- **YOUR ASSIGNMENT**
Restate word for word the lines of the material below, from the line with "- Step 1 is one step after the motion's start" to the line with "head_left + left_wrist", both lines included, and no others.

- **DATA SHOWN**
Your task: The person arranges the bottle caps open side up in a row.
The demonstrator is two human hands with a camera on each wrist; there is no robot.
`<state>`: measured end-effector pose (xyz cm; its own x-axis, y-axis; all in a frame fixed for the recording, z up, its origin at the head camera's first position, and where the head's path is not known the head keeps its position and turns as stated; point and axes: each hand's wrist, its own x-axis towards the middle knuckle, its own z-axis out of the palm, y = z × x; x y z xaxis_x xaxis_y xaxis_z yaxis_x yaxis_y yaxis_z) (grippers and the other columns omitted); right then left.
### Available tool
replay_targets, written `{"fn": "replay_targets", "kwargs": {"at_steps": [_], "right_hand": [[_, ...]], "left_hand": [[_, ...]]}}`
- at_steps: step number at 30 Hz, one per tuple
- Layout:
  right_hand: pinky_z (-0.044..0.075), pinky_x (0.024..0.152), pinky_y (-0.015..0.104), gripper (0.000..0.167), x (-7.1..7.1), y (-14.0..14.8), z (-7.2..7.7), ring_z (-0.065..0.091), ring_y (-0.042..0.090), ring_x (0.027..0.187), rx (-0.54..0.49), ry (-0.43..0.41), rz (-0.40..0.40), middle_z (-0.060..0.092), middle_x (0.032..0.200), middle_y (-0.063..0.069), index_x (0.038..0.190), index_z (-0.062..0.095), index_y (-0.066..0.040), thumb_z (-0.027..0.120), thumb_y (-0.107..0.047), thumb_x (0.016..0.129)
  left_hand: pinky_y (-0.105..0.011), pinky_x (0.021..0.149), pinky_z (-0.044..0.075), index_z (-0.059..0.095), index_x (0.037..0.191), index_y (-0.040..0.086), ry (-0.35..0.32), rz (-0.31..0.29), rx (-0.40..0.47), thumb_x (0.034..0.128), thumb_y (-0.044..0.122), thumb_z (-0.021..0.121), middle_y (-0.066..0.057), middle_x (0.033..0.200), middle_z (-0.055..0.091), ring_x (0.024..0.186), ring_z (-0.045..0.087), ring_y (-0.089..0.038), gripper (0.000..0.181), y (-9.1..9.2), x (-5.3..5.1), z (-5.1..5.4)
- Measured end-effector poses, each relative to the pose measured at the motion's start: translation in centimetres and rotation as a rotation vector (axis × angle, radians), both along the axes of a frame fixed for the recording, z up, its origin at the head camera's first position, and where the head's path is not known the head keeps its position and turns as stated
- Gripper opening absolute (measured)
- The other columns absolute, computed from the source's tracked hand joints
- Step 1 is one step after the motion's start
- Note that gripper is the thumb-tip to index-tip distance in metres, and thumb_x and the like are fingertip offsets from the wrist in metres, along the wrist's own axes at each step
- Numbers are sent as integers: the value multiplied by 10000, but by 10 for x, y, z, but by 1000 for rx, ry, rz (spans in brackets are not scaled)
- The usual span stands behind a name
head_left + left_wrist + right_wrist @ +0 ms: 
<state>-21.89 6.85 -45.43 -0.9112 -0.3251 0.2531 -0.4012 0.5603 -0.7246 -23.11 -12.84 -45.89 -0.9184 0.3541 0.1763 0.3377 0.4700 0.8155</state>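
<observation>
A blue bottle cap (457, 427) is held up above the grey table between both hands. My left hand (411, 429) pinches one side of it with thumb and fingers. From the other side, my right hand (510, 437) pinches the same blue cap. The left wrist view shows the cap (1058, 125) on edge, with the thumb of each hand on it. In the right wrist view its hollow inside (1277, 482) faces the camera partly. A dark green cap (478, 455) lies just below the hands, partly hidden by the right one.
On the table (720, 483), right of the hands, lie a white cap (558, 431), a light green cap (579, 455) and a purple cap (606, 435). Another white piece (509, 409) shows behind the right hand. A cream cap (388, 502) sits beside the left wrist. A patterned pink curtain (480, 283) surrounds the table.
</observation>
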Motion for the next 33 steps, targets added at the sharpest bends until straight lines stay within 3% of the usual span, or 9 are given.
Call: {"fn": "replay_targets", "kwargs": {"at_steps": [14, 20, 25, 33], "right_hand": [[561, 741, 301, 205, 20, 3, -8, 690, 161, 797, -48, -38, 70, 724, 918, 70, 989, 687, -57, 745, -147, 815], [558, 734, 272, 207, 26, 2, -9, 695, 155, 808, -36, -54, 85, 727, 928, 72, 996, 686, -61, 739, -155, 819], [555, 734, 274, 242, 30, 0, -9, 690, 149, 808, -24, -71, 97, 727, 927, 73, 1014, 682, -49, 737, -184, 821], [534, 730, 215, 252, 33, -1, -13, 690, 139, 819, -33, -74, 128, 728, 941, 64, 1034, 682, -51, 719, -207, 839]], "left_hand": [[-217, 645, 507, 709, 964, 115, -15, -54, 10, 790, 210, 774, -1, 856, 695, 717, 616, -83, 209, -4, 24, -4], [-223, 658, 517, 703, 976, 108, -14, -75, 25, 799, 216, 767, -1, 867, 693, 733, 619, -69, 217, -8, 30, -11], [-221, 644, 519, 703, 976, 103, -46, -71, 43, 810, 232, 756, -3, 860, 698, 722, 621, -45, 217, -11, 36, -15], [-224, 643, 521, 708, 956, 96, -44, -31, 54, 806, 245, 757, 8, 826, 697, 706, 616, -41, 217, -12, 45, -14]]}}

- **REPLY TO THE EXERCISE**
- Step 1 is one step after the motion's start
- Note that gripper is the thumb-tip to index-tip distance in metres, and thumb_x and the like are fingertip offsets from the wrist in metres, along the wrist's own axes at each step
- Numbers are sent as integers: the value multiplied by 10000, but by 10 for x, y, z, but by 1000 for rx, ry, rz (spans in brackets are not scaled)
- The usual span stands behind a name
head_left + left_wrist + right_wrist @ +0 ms: 

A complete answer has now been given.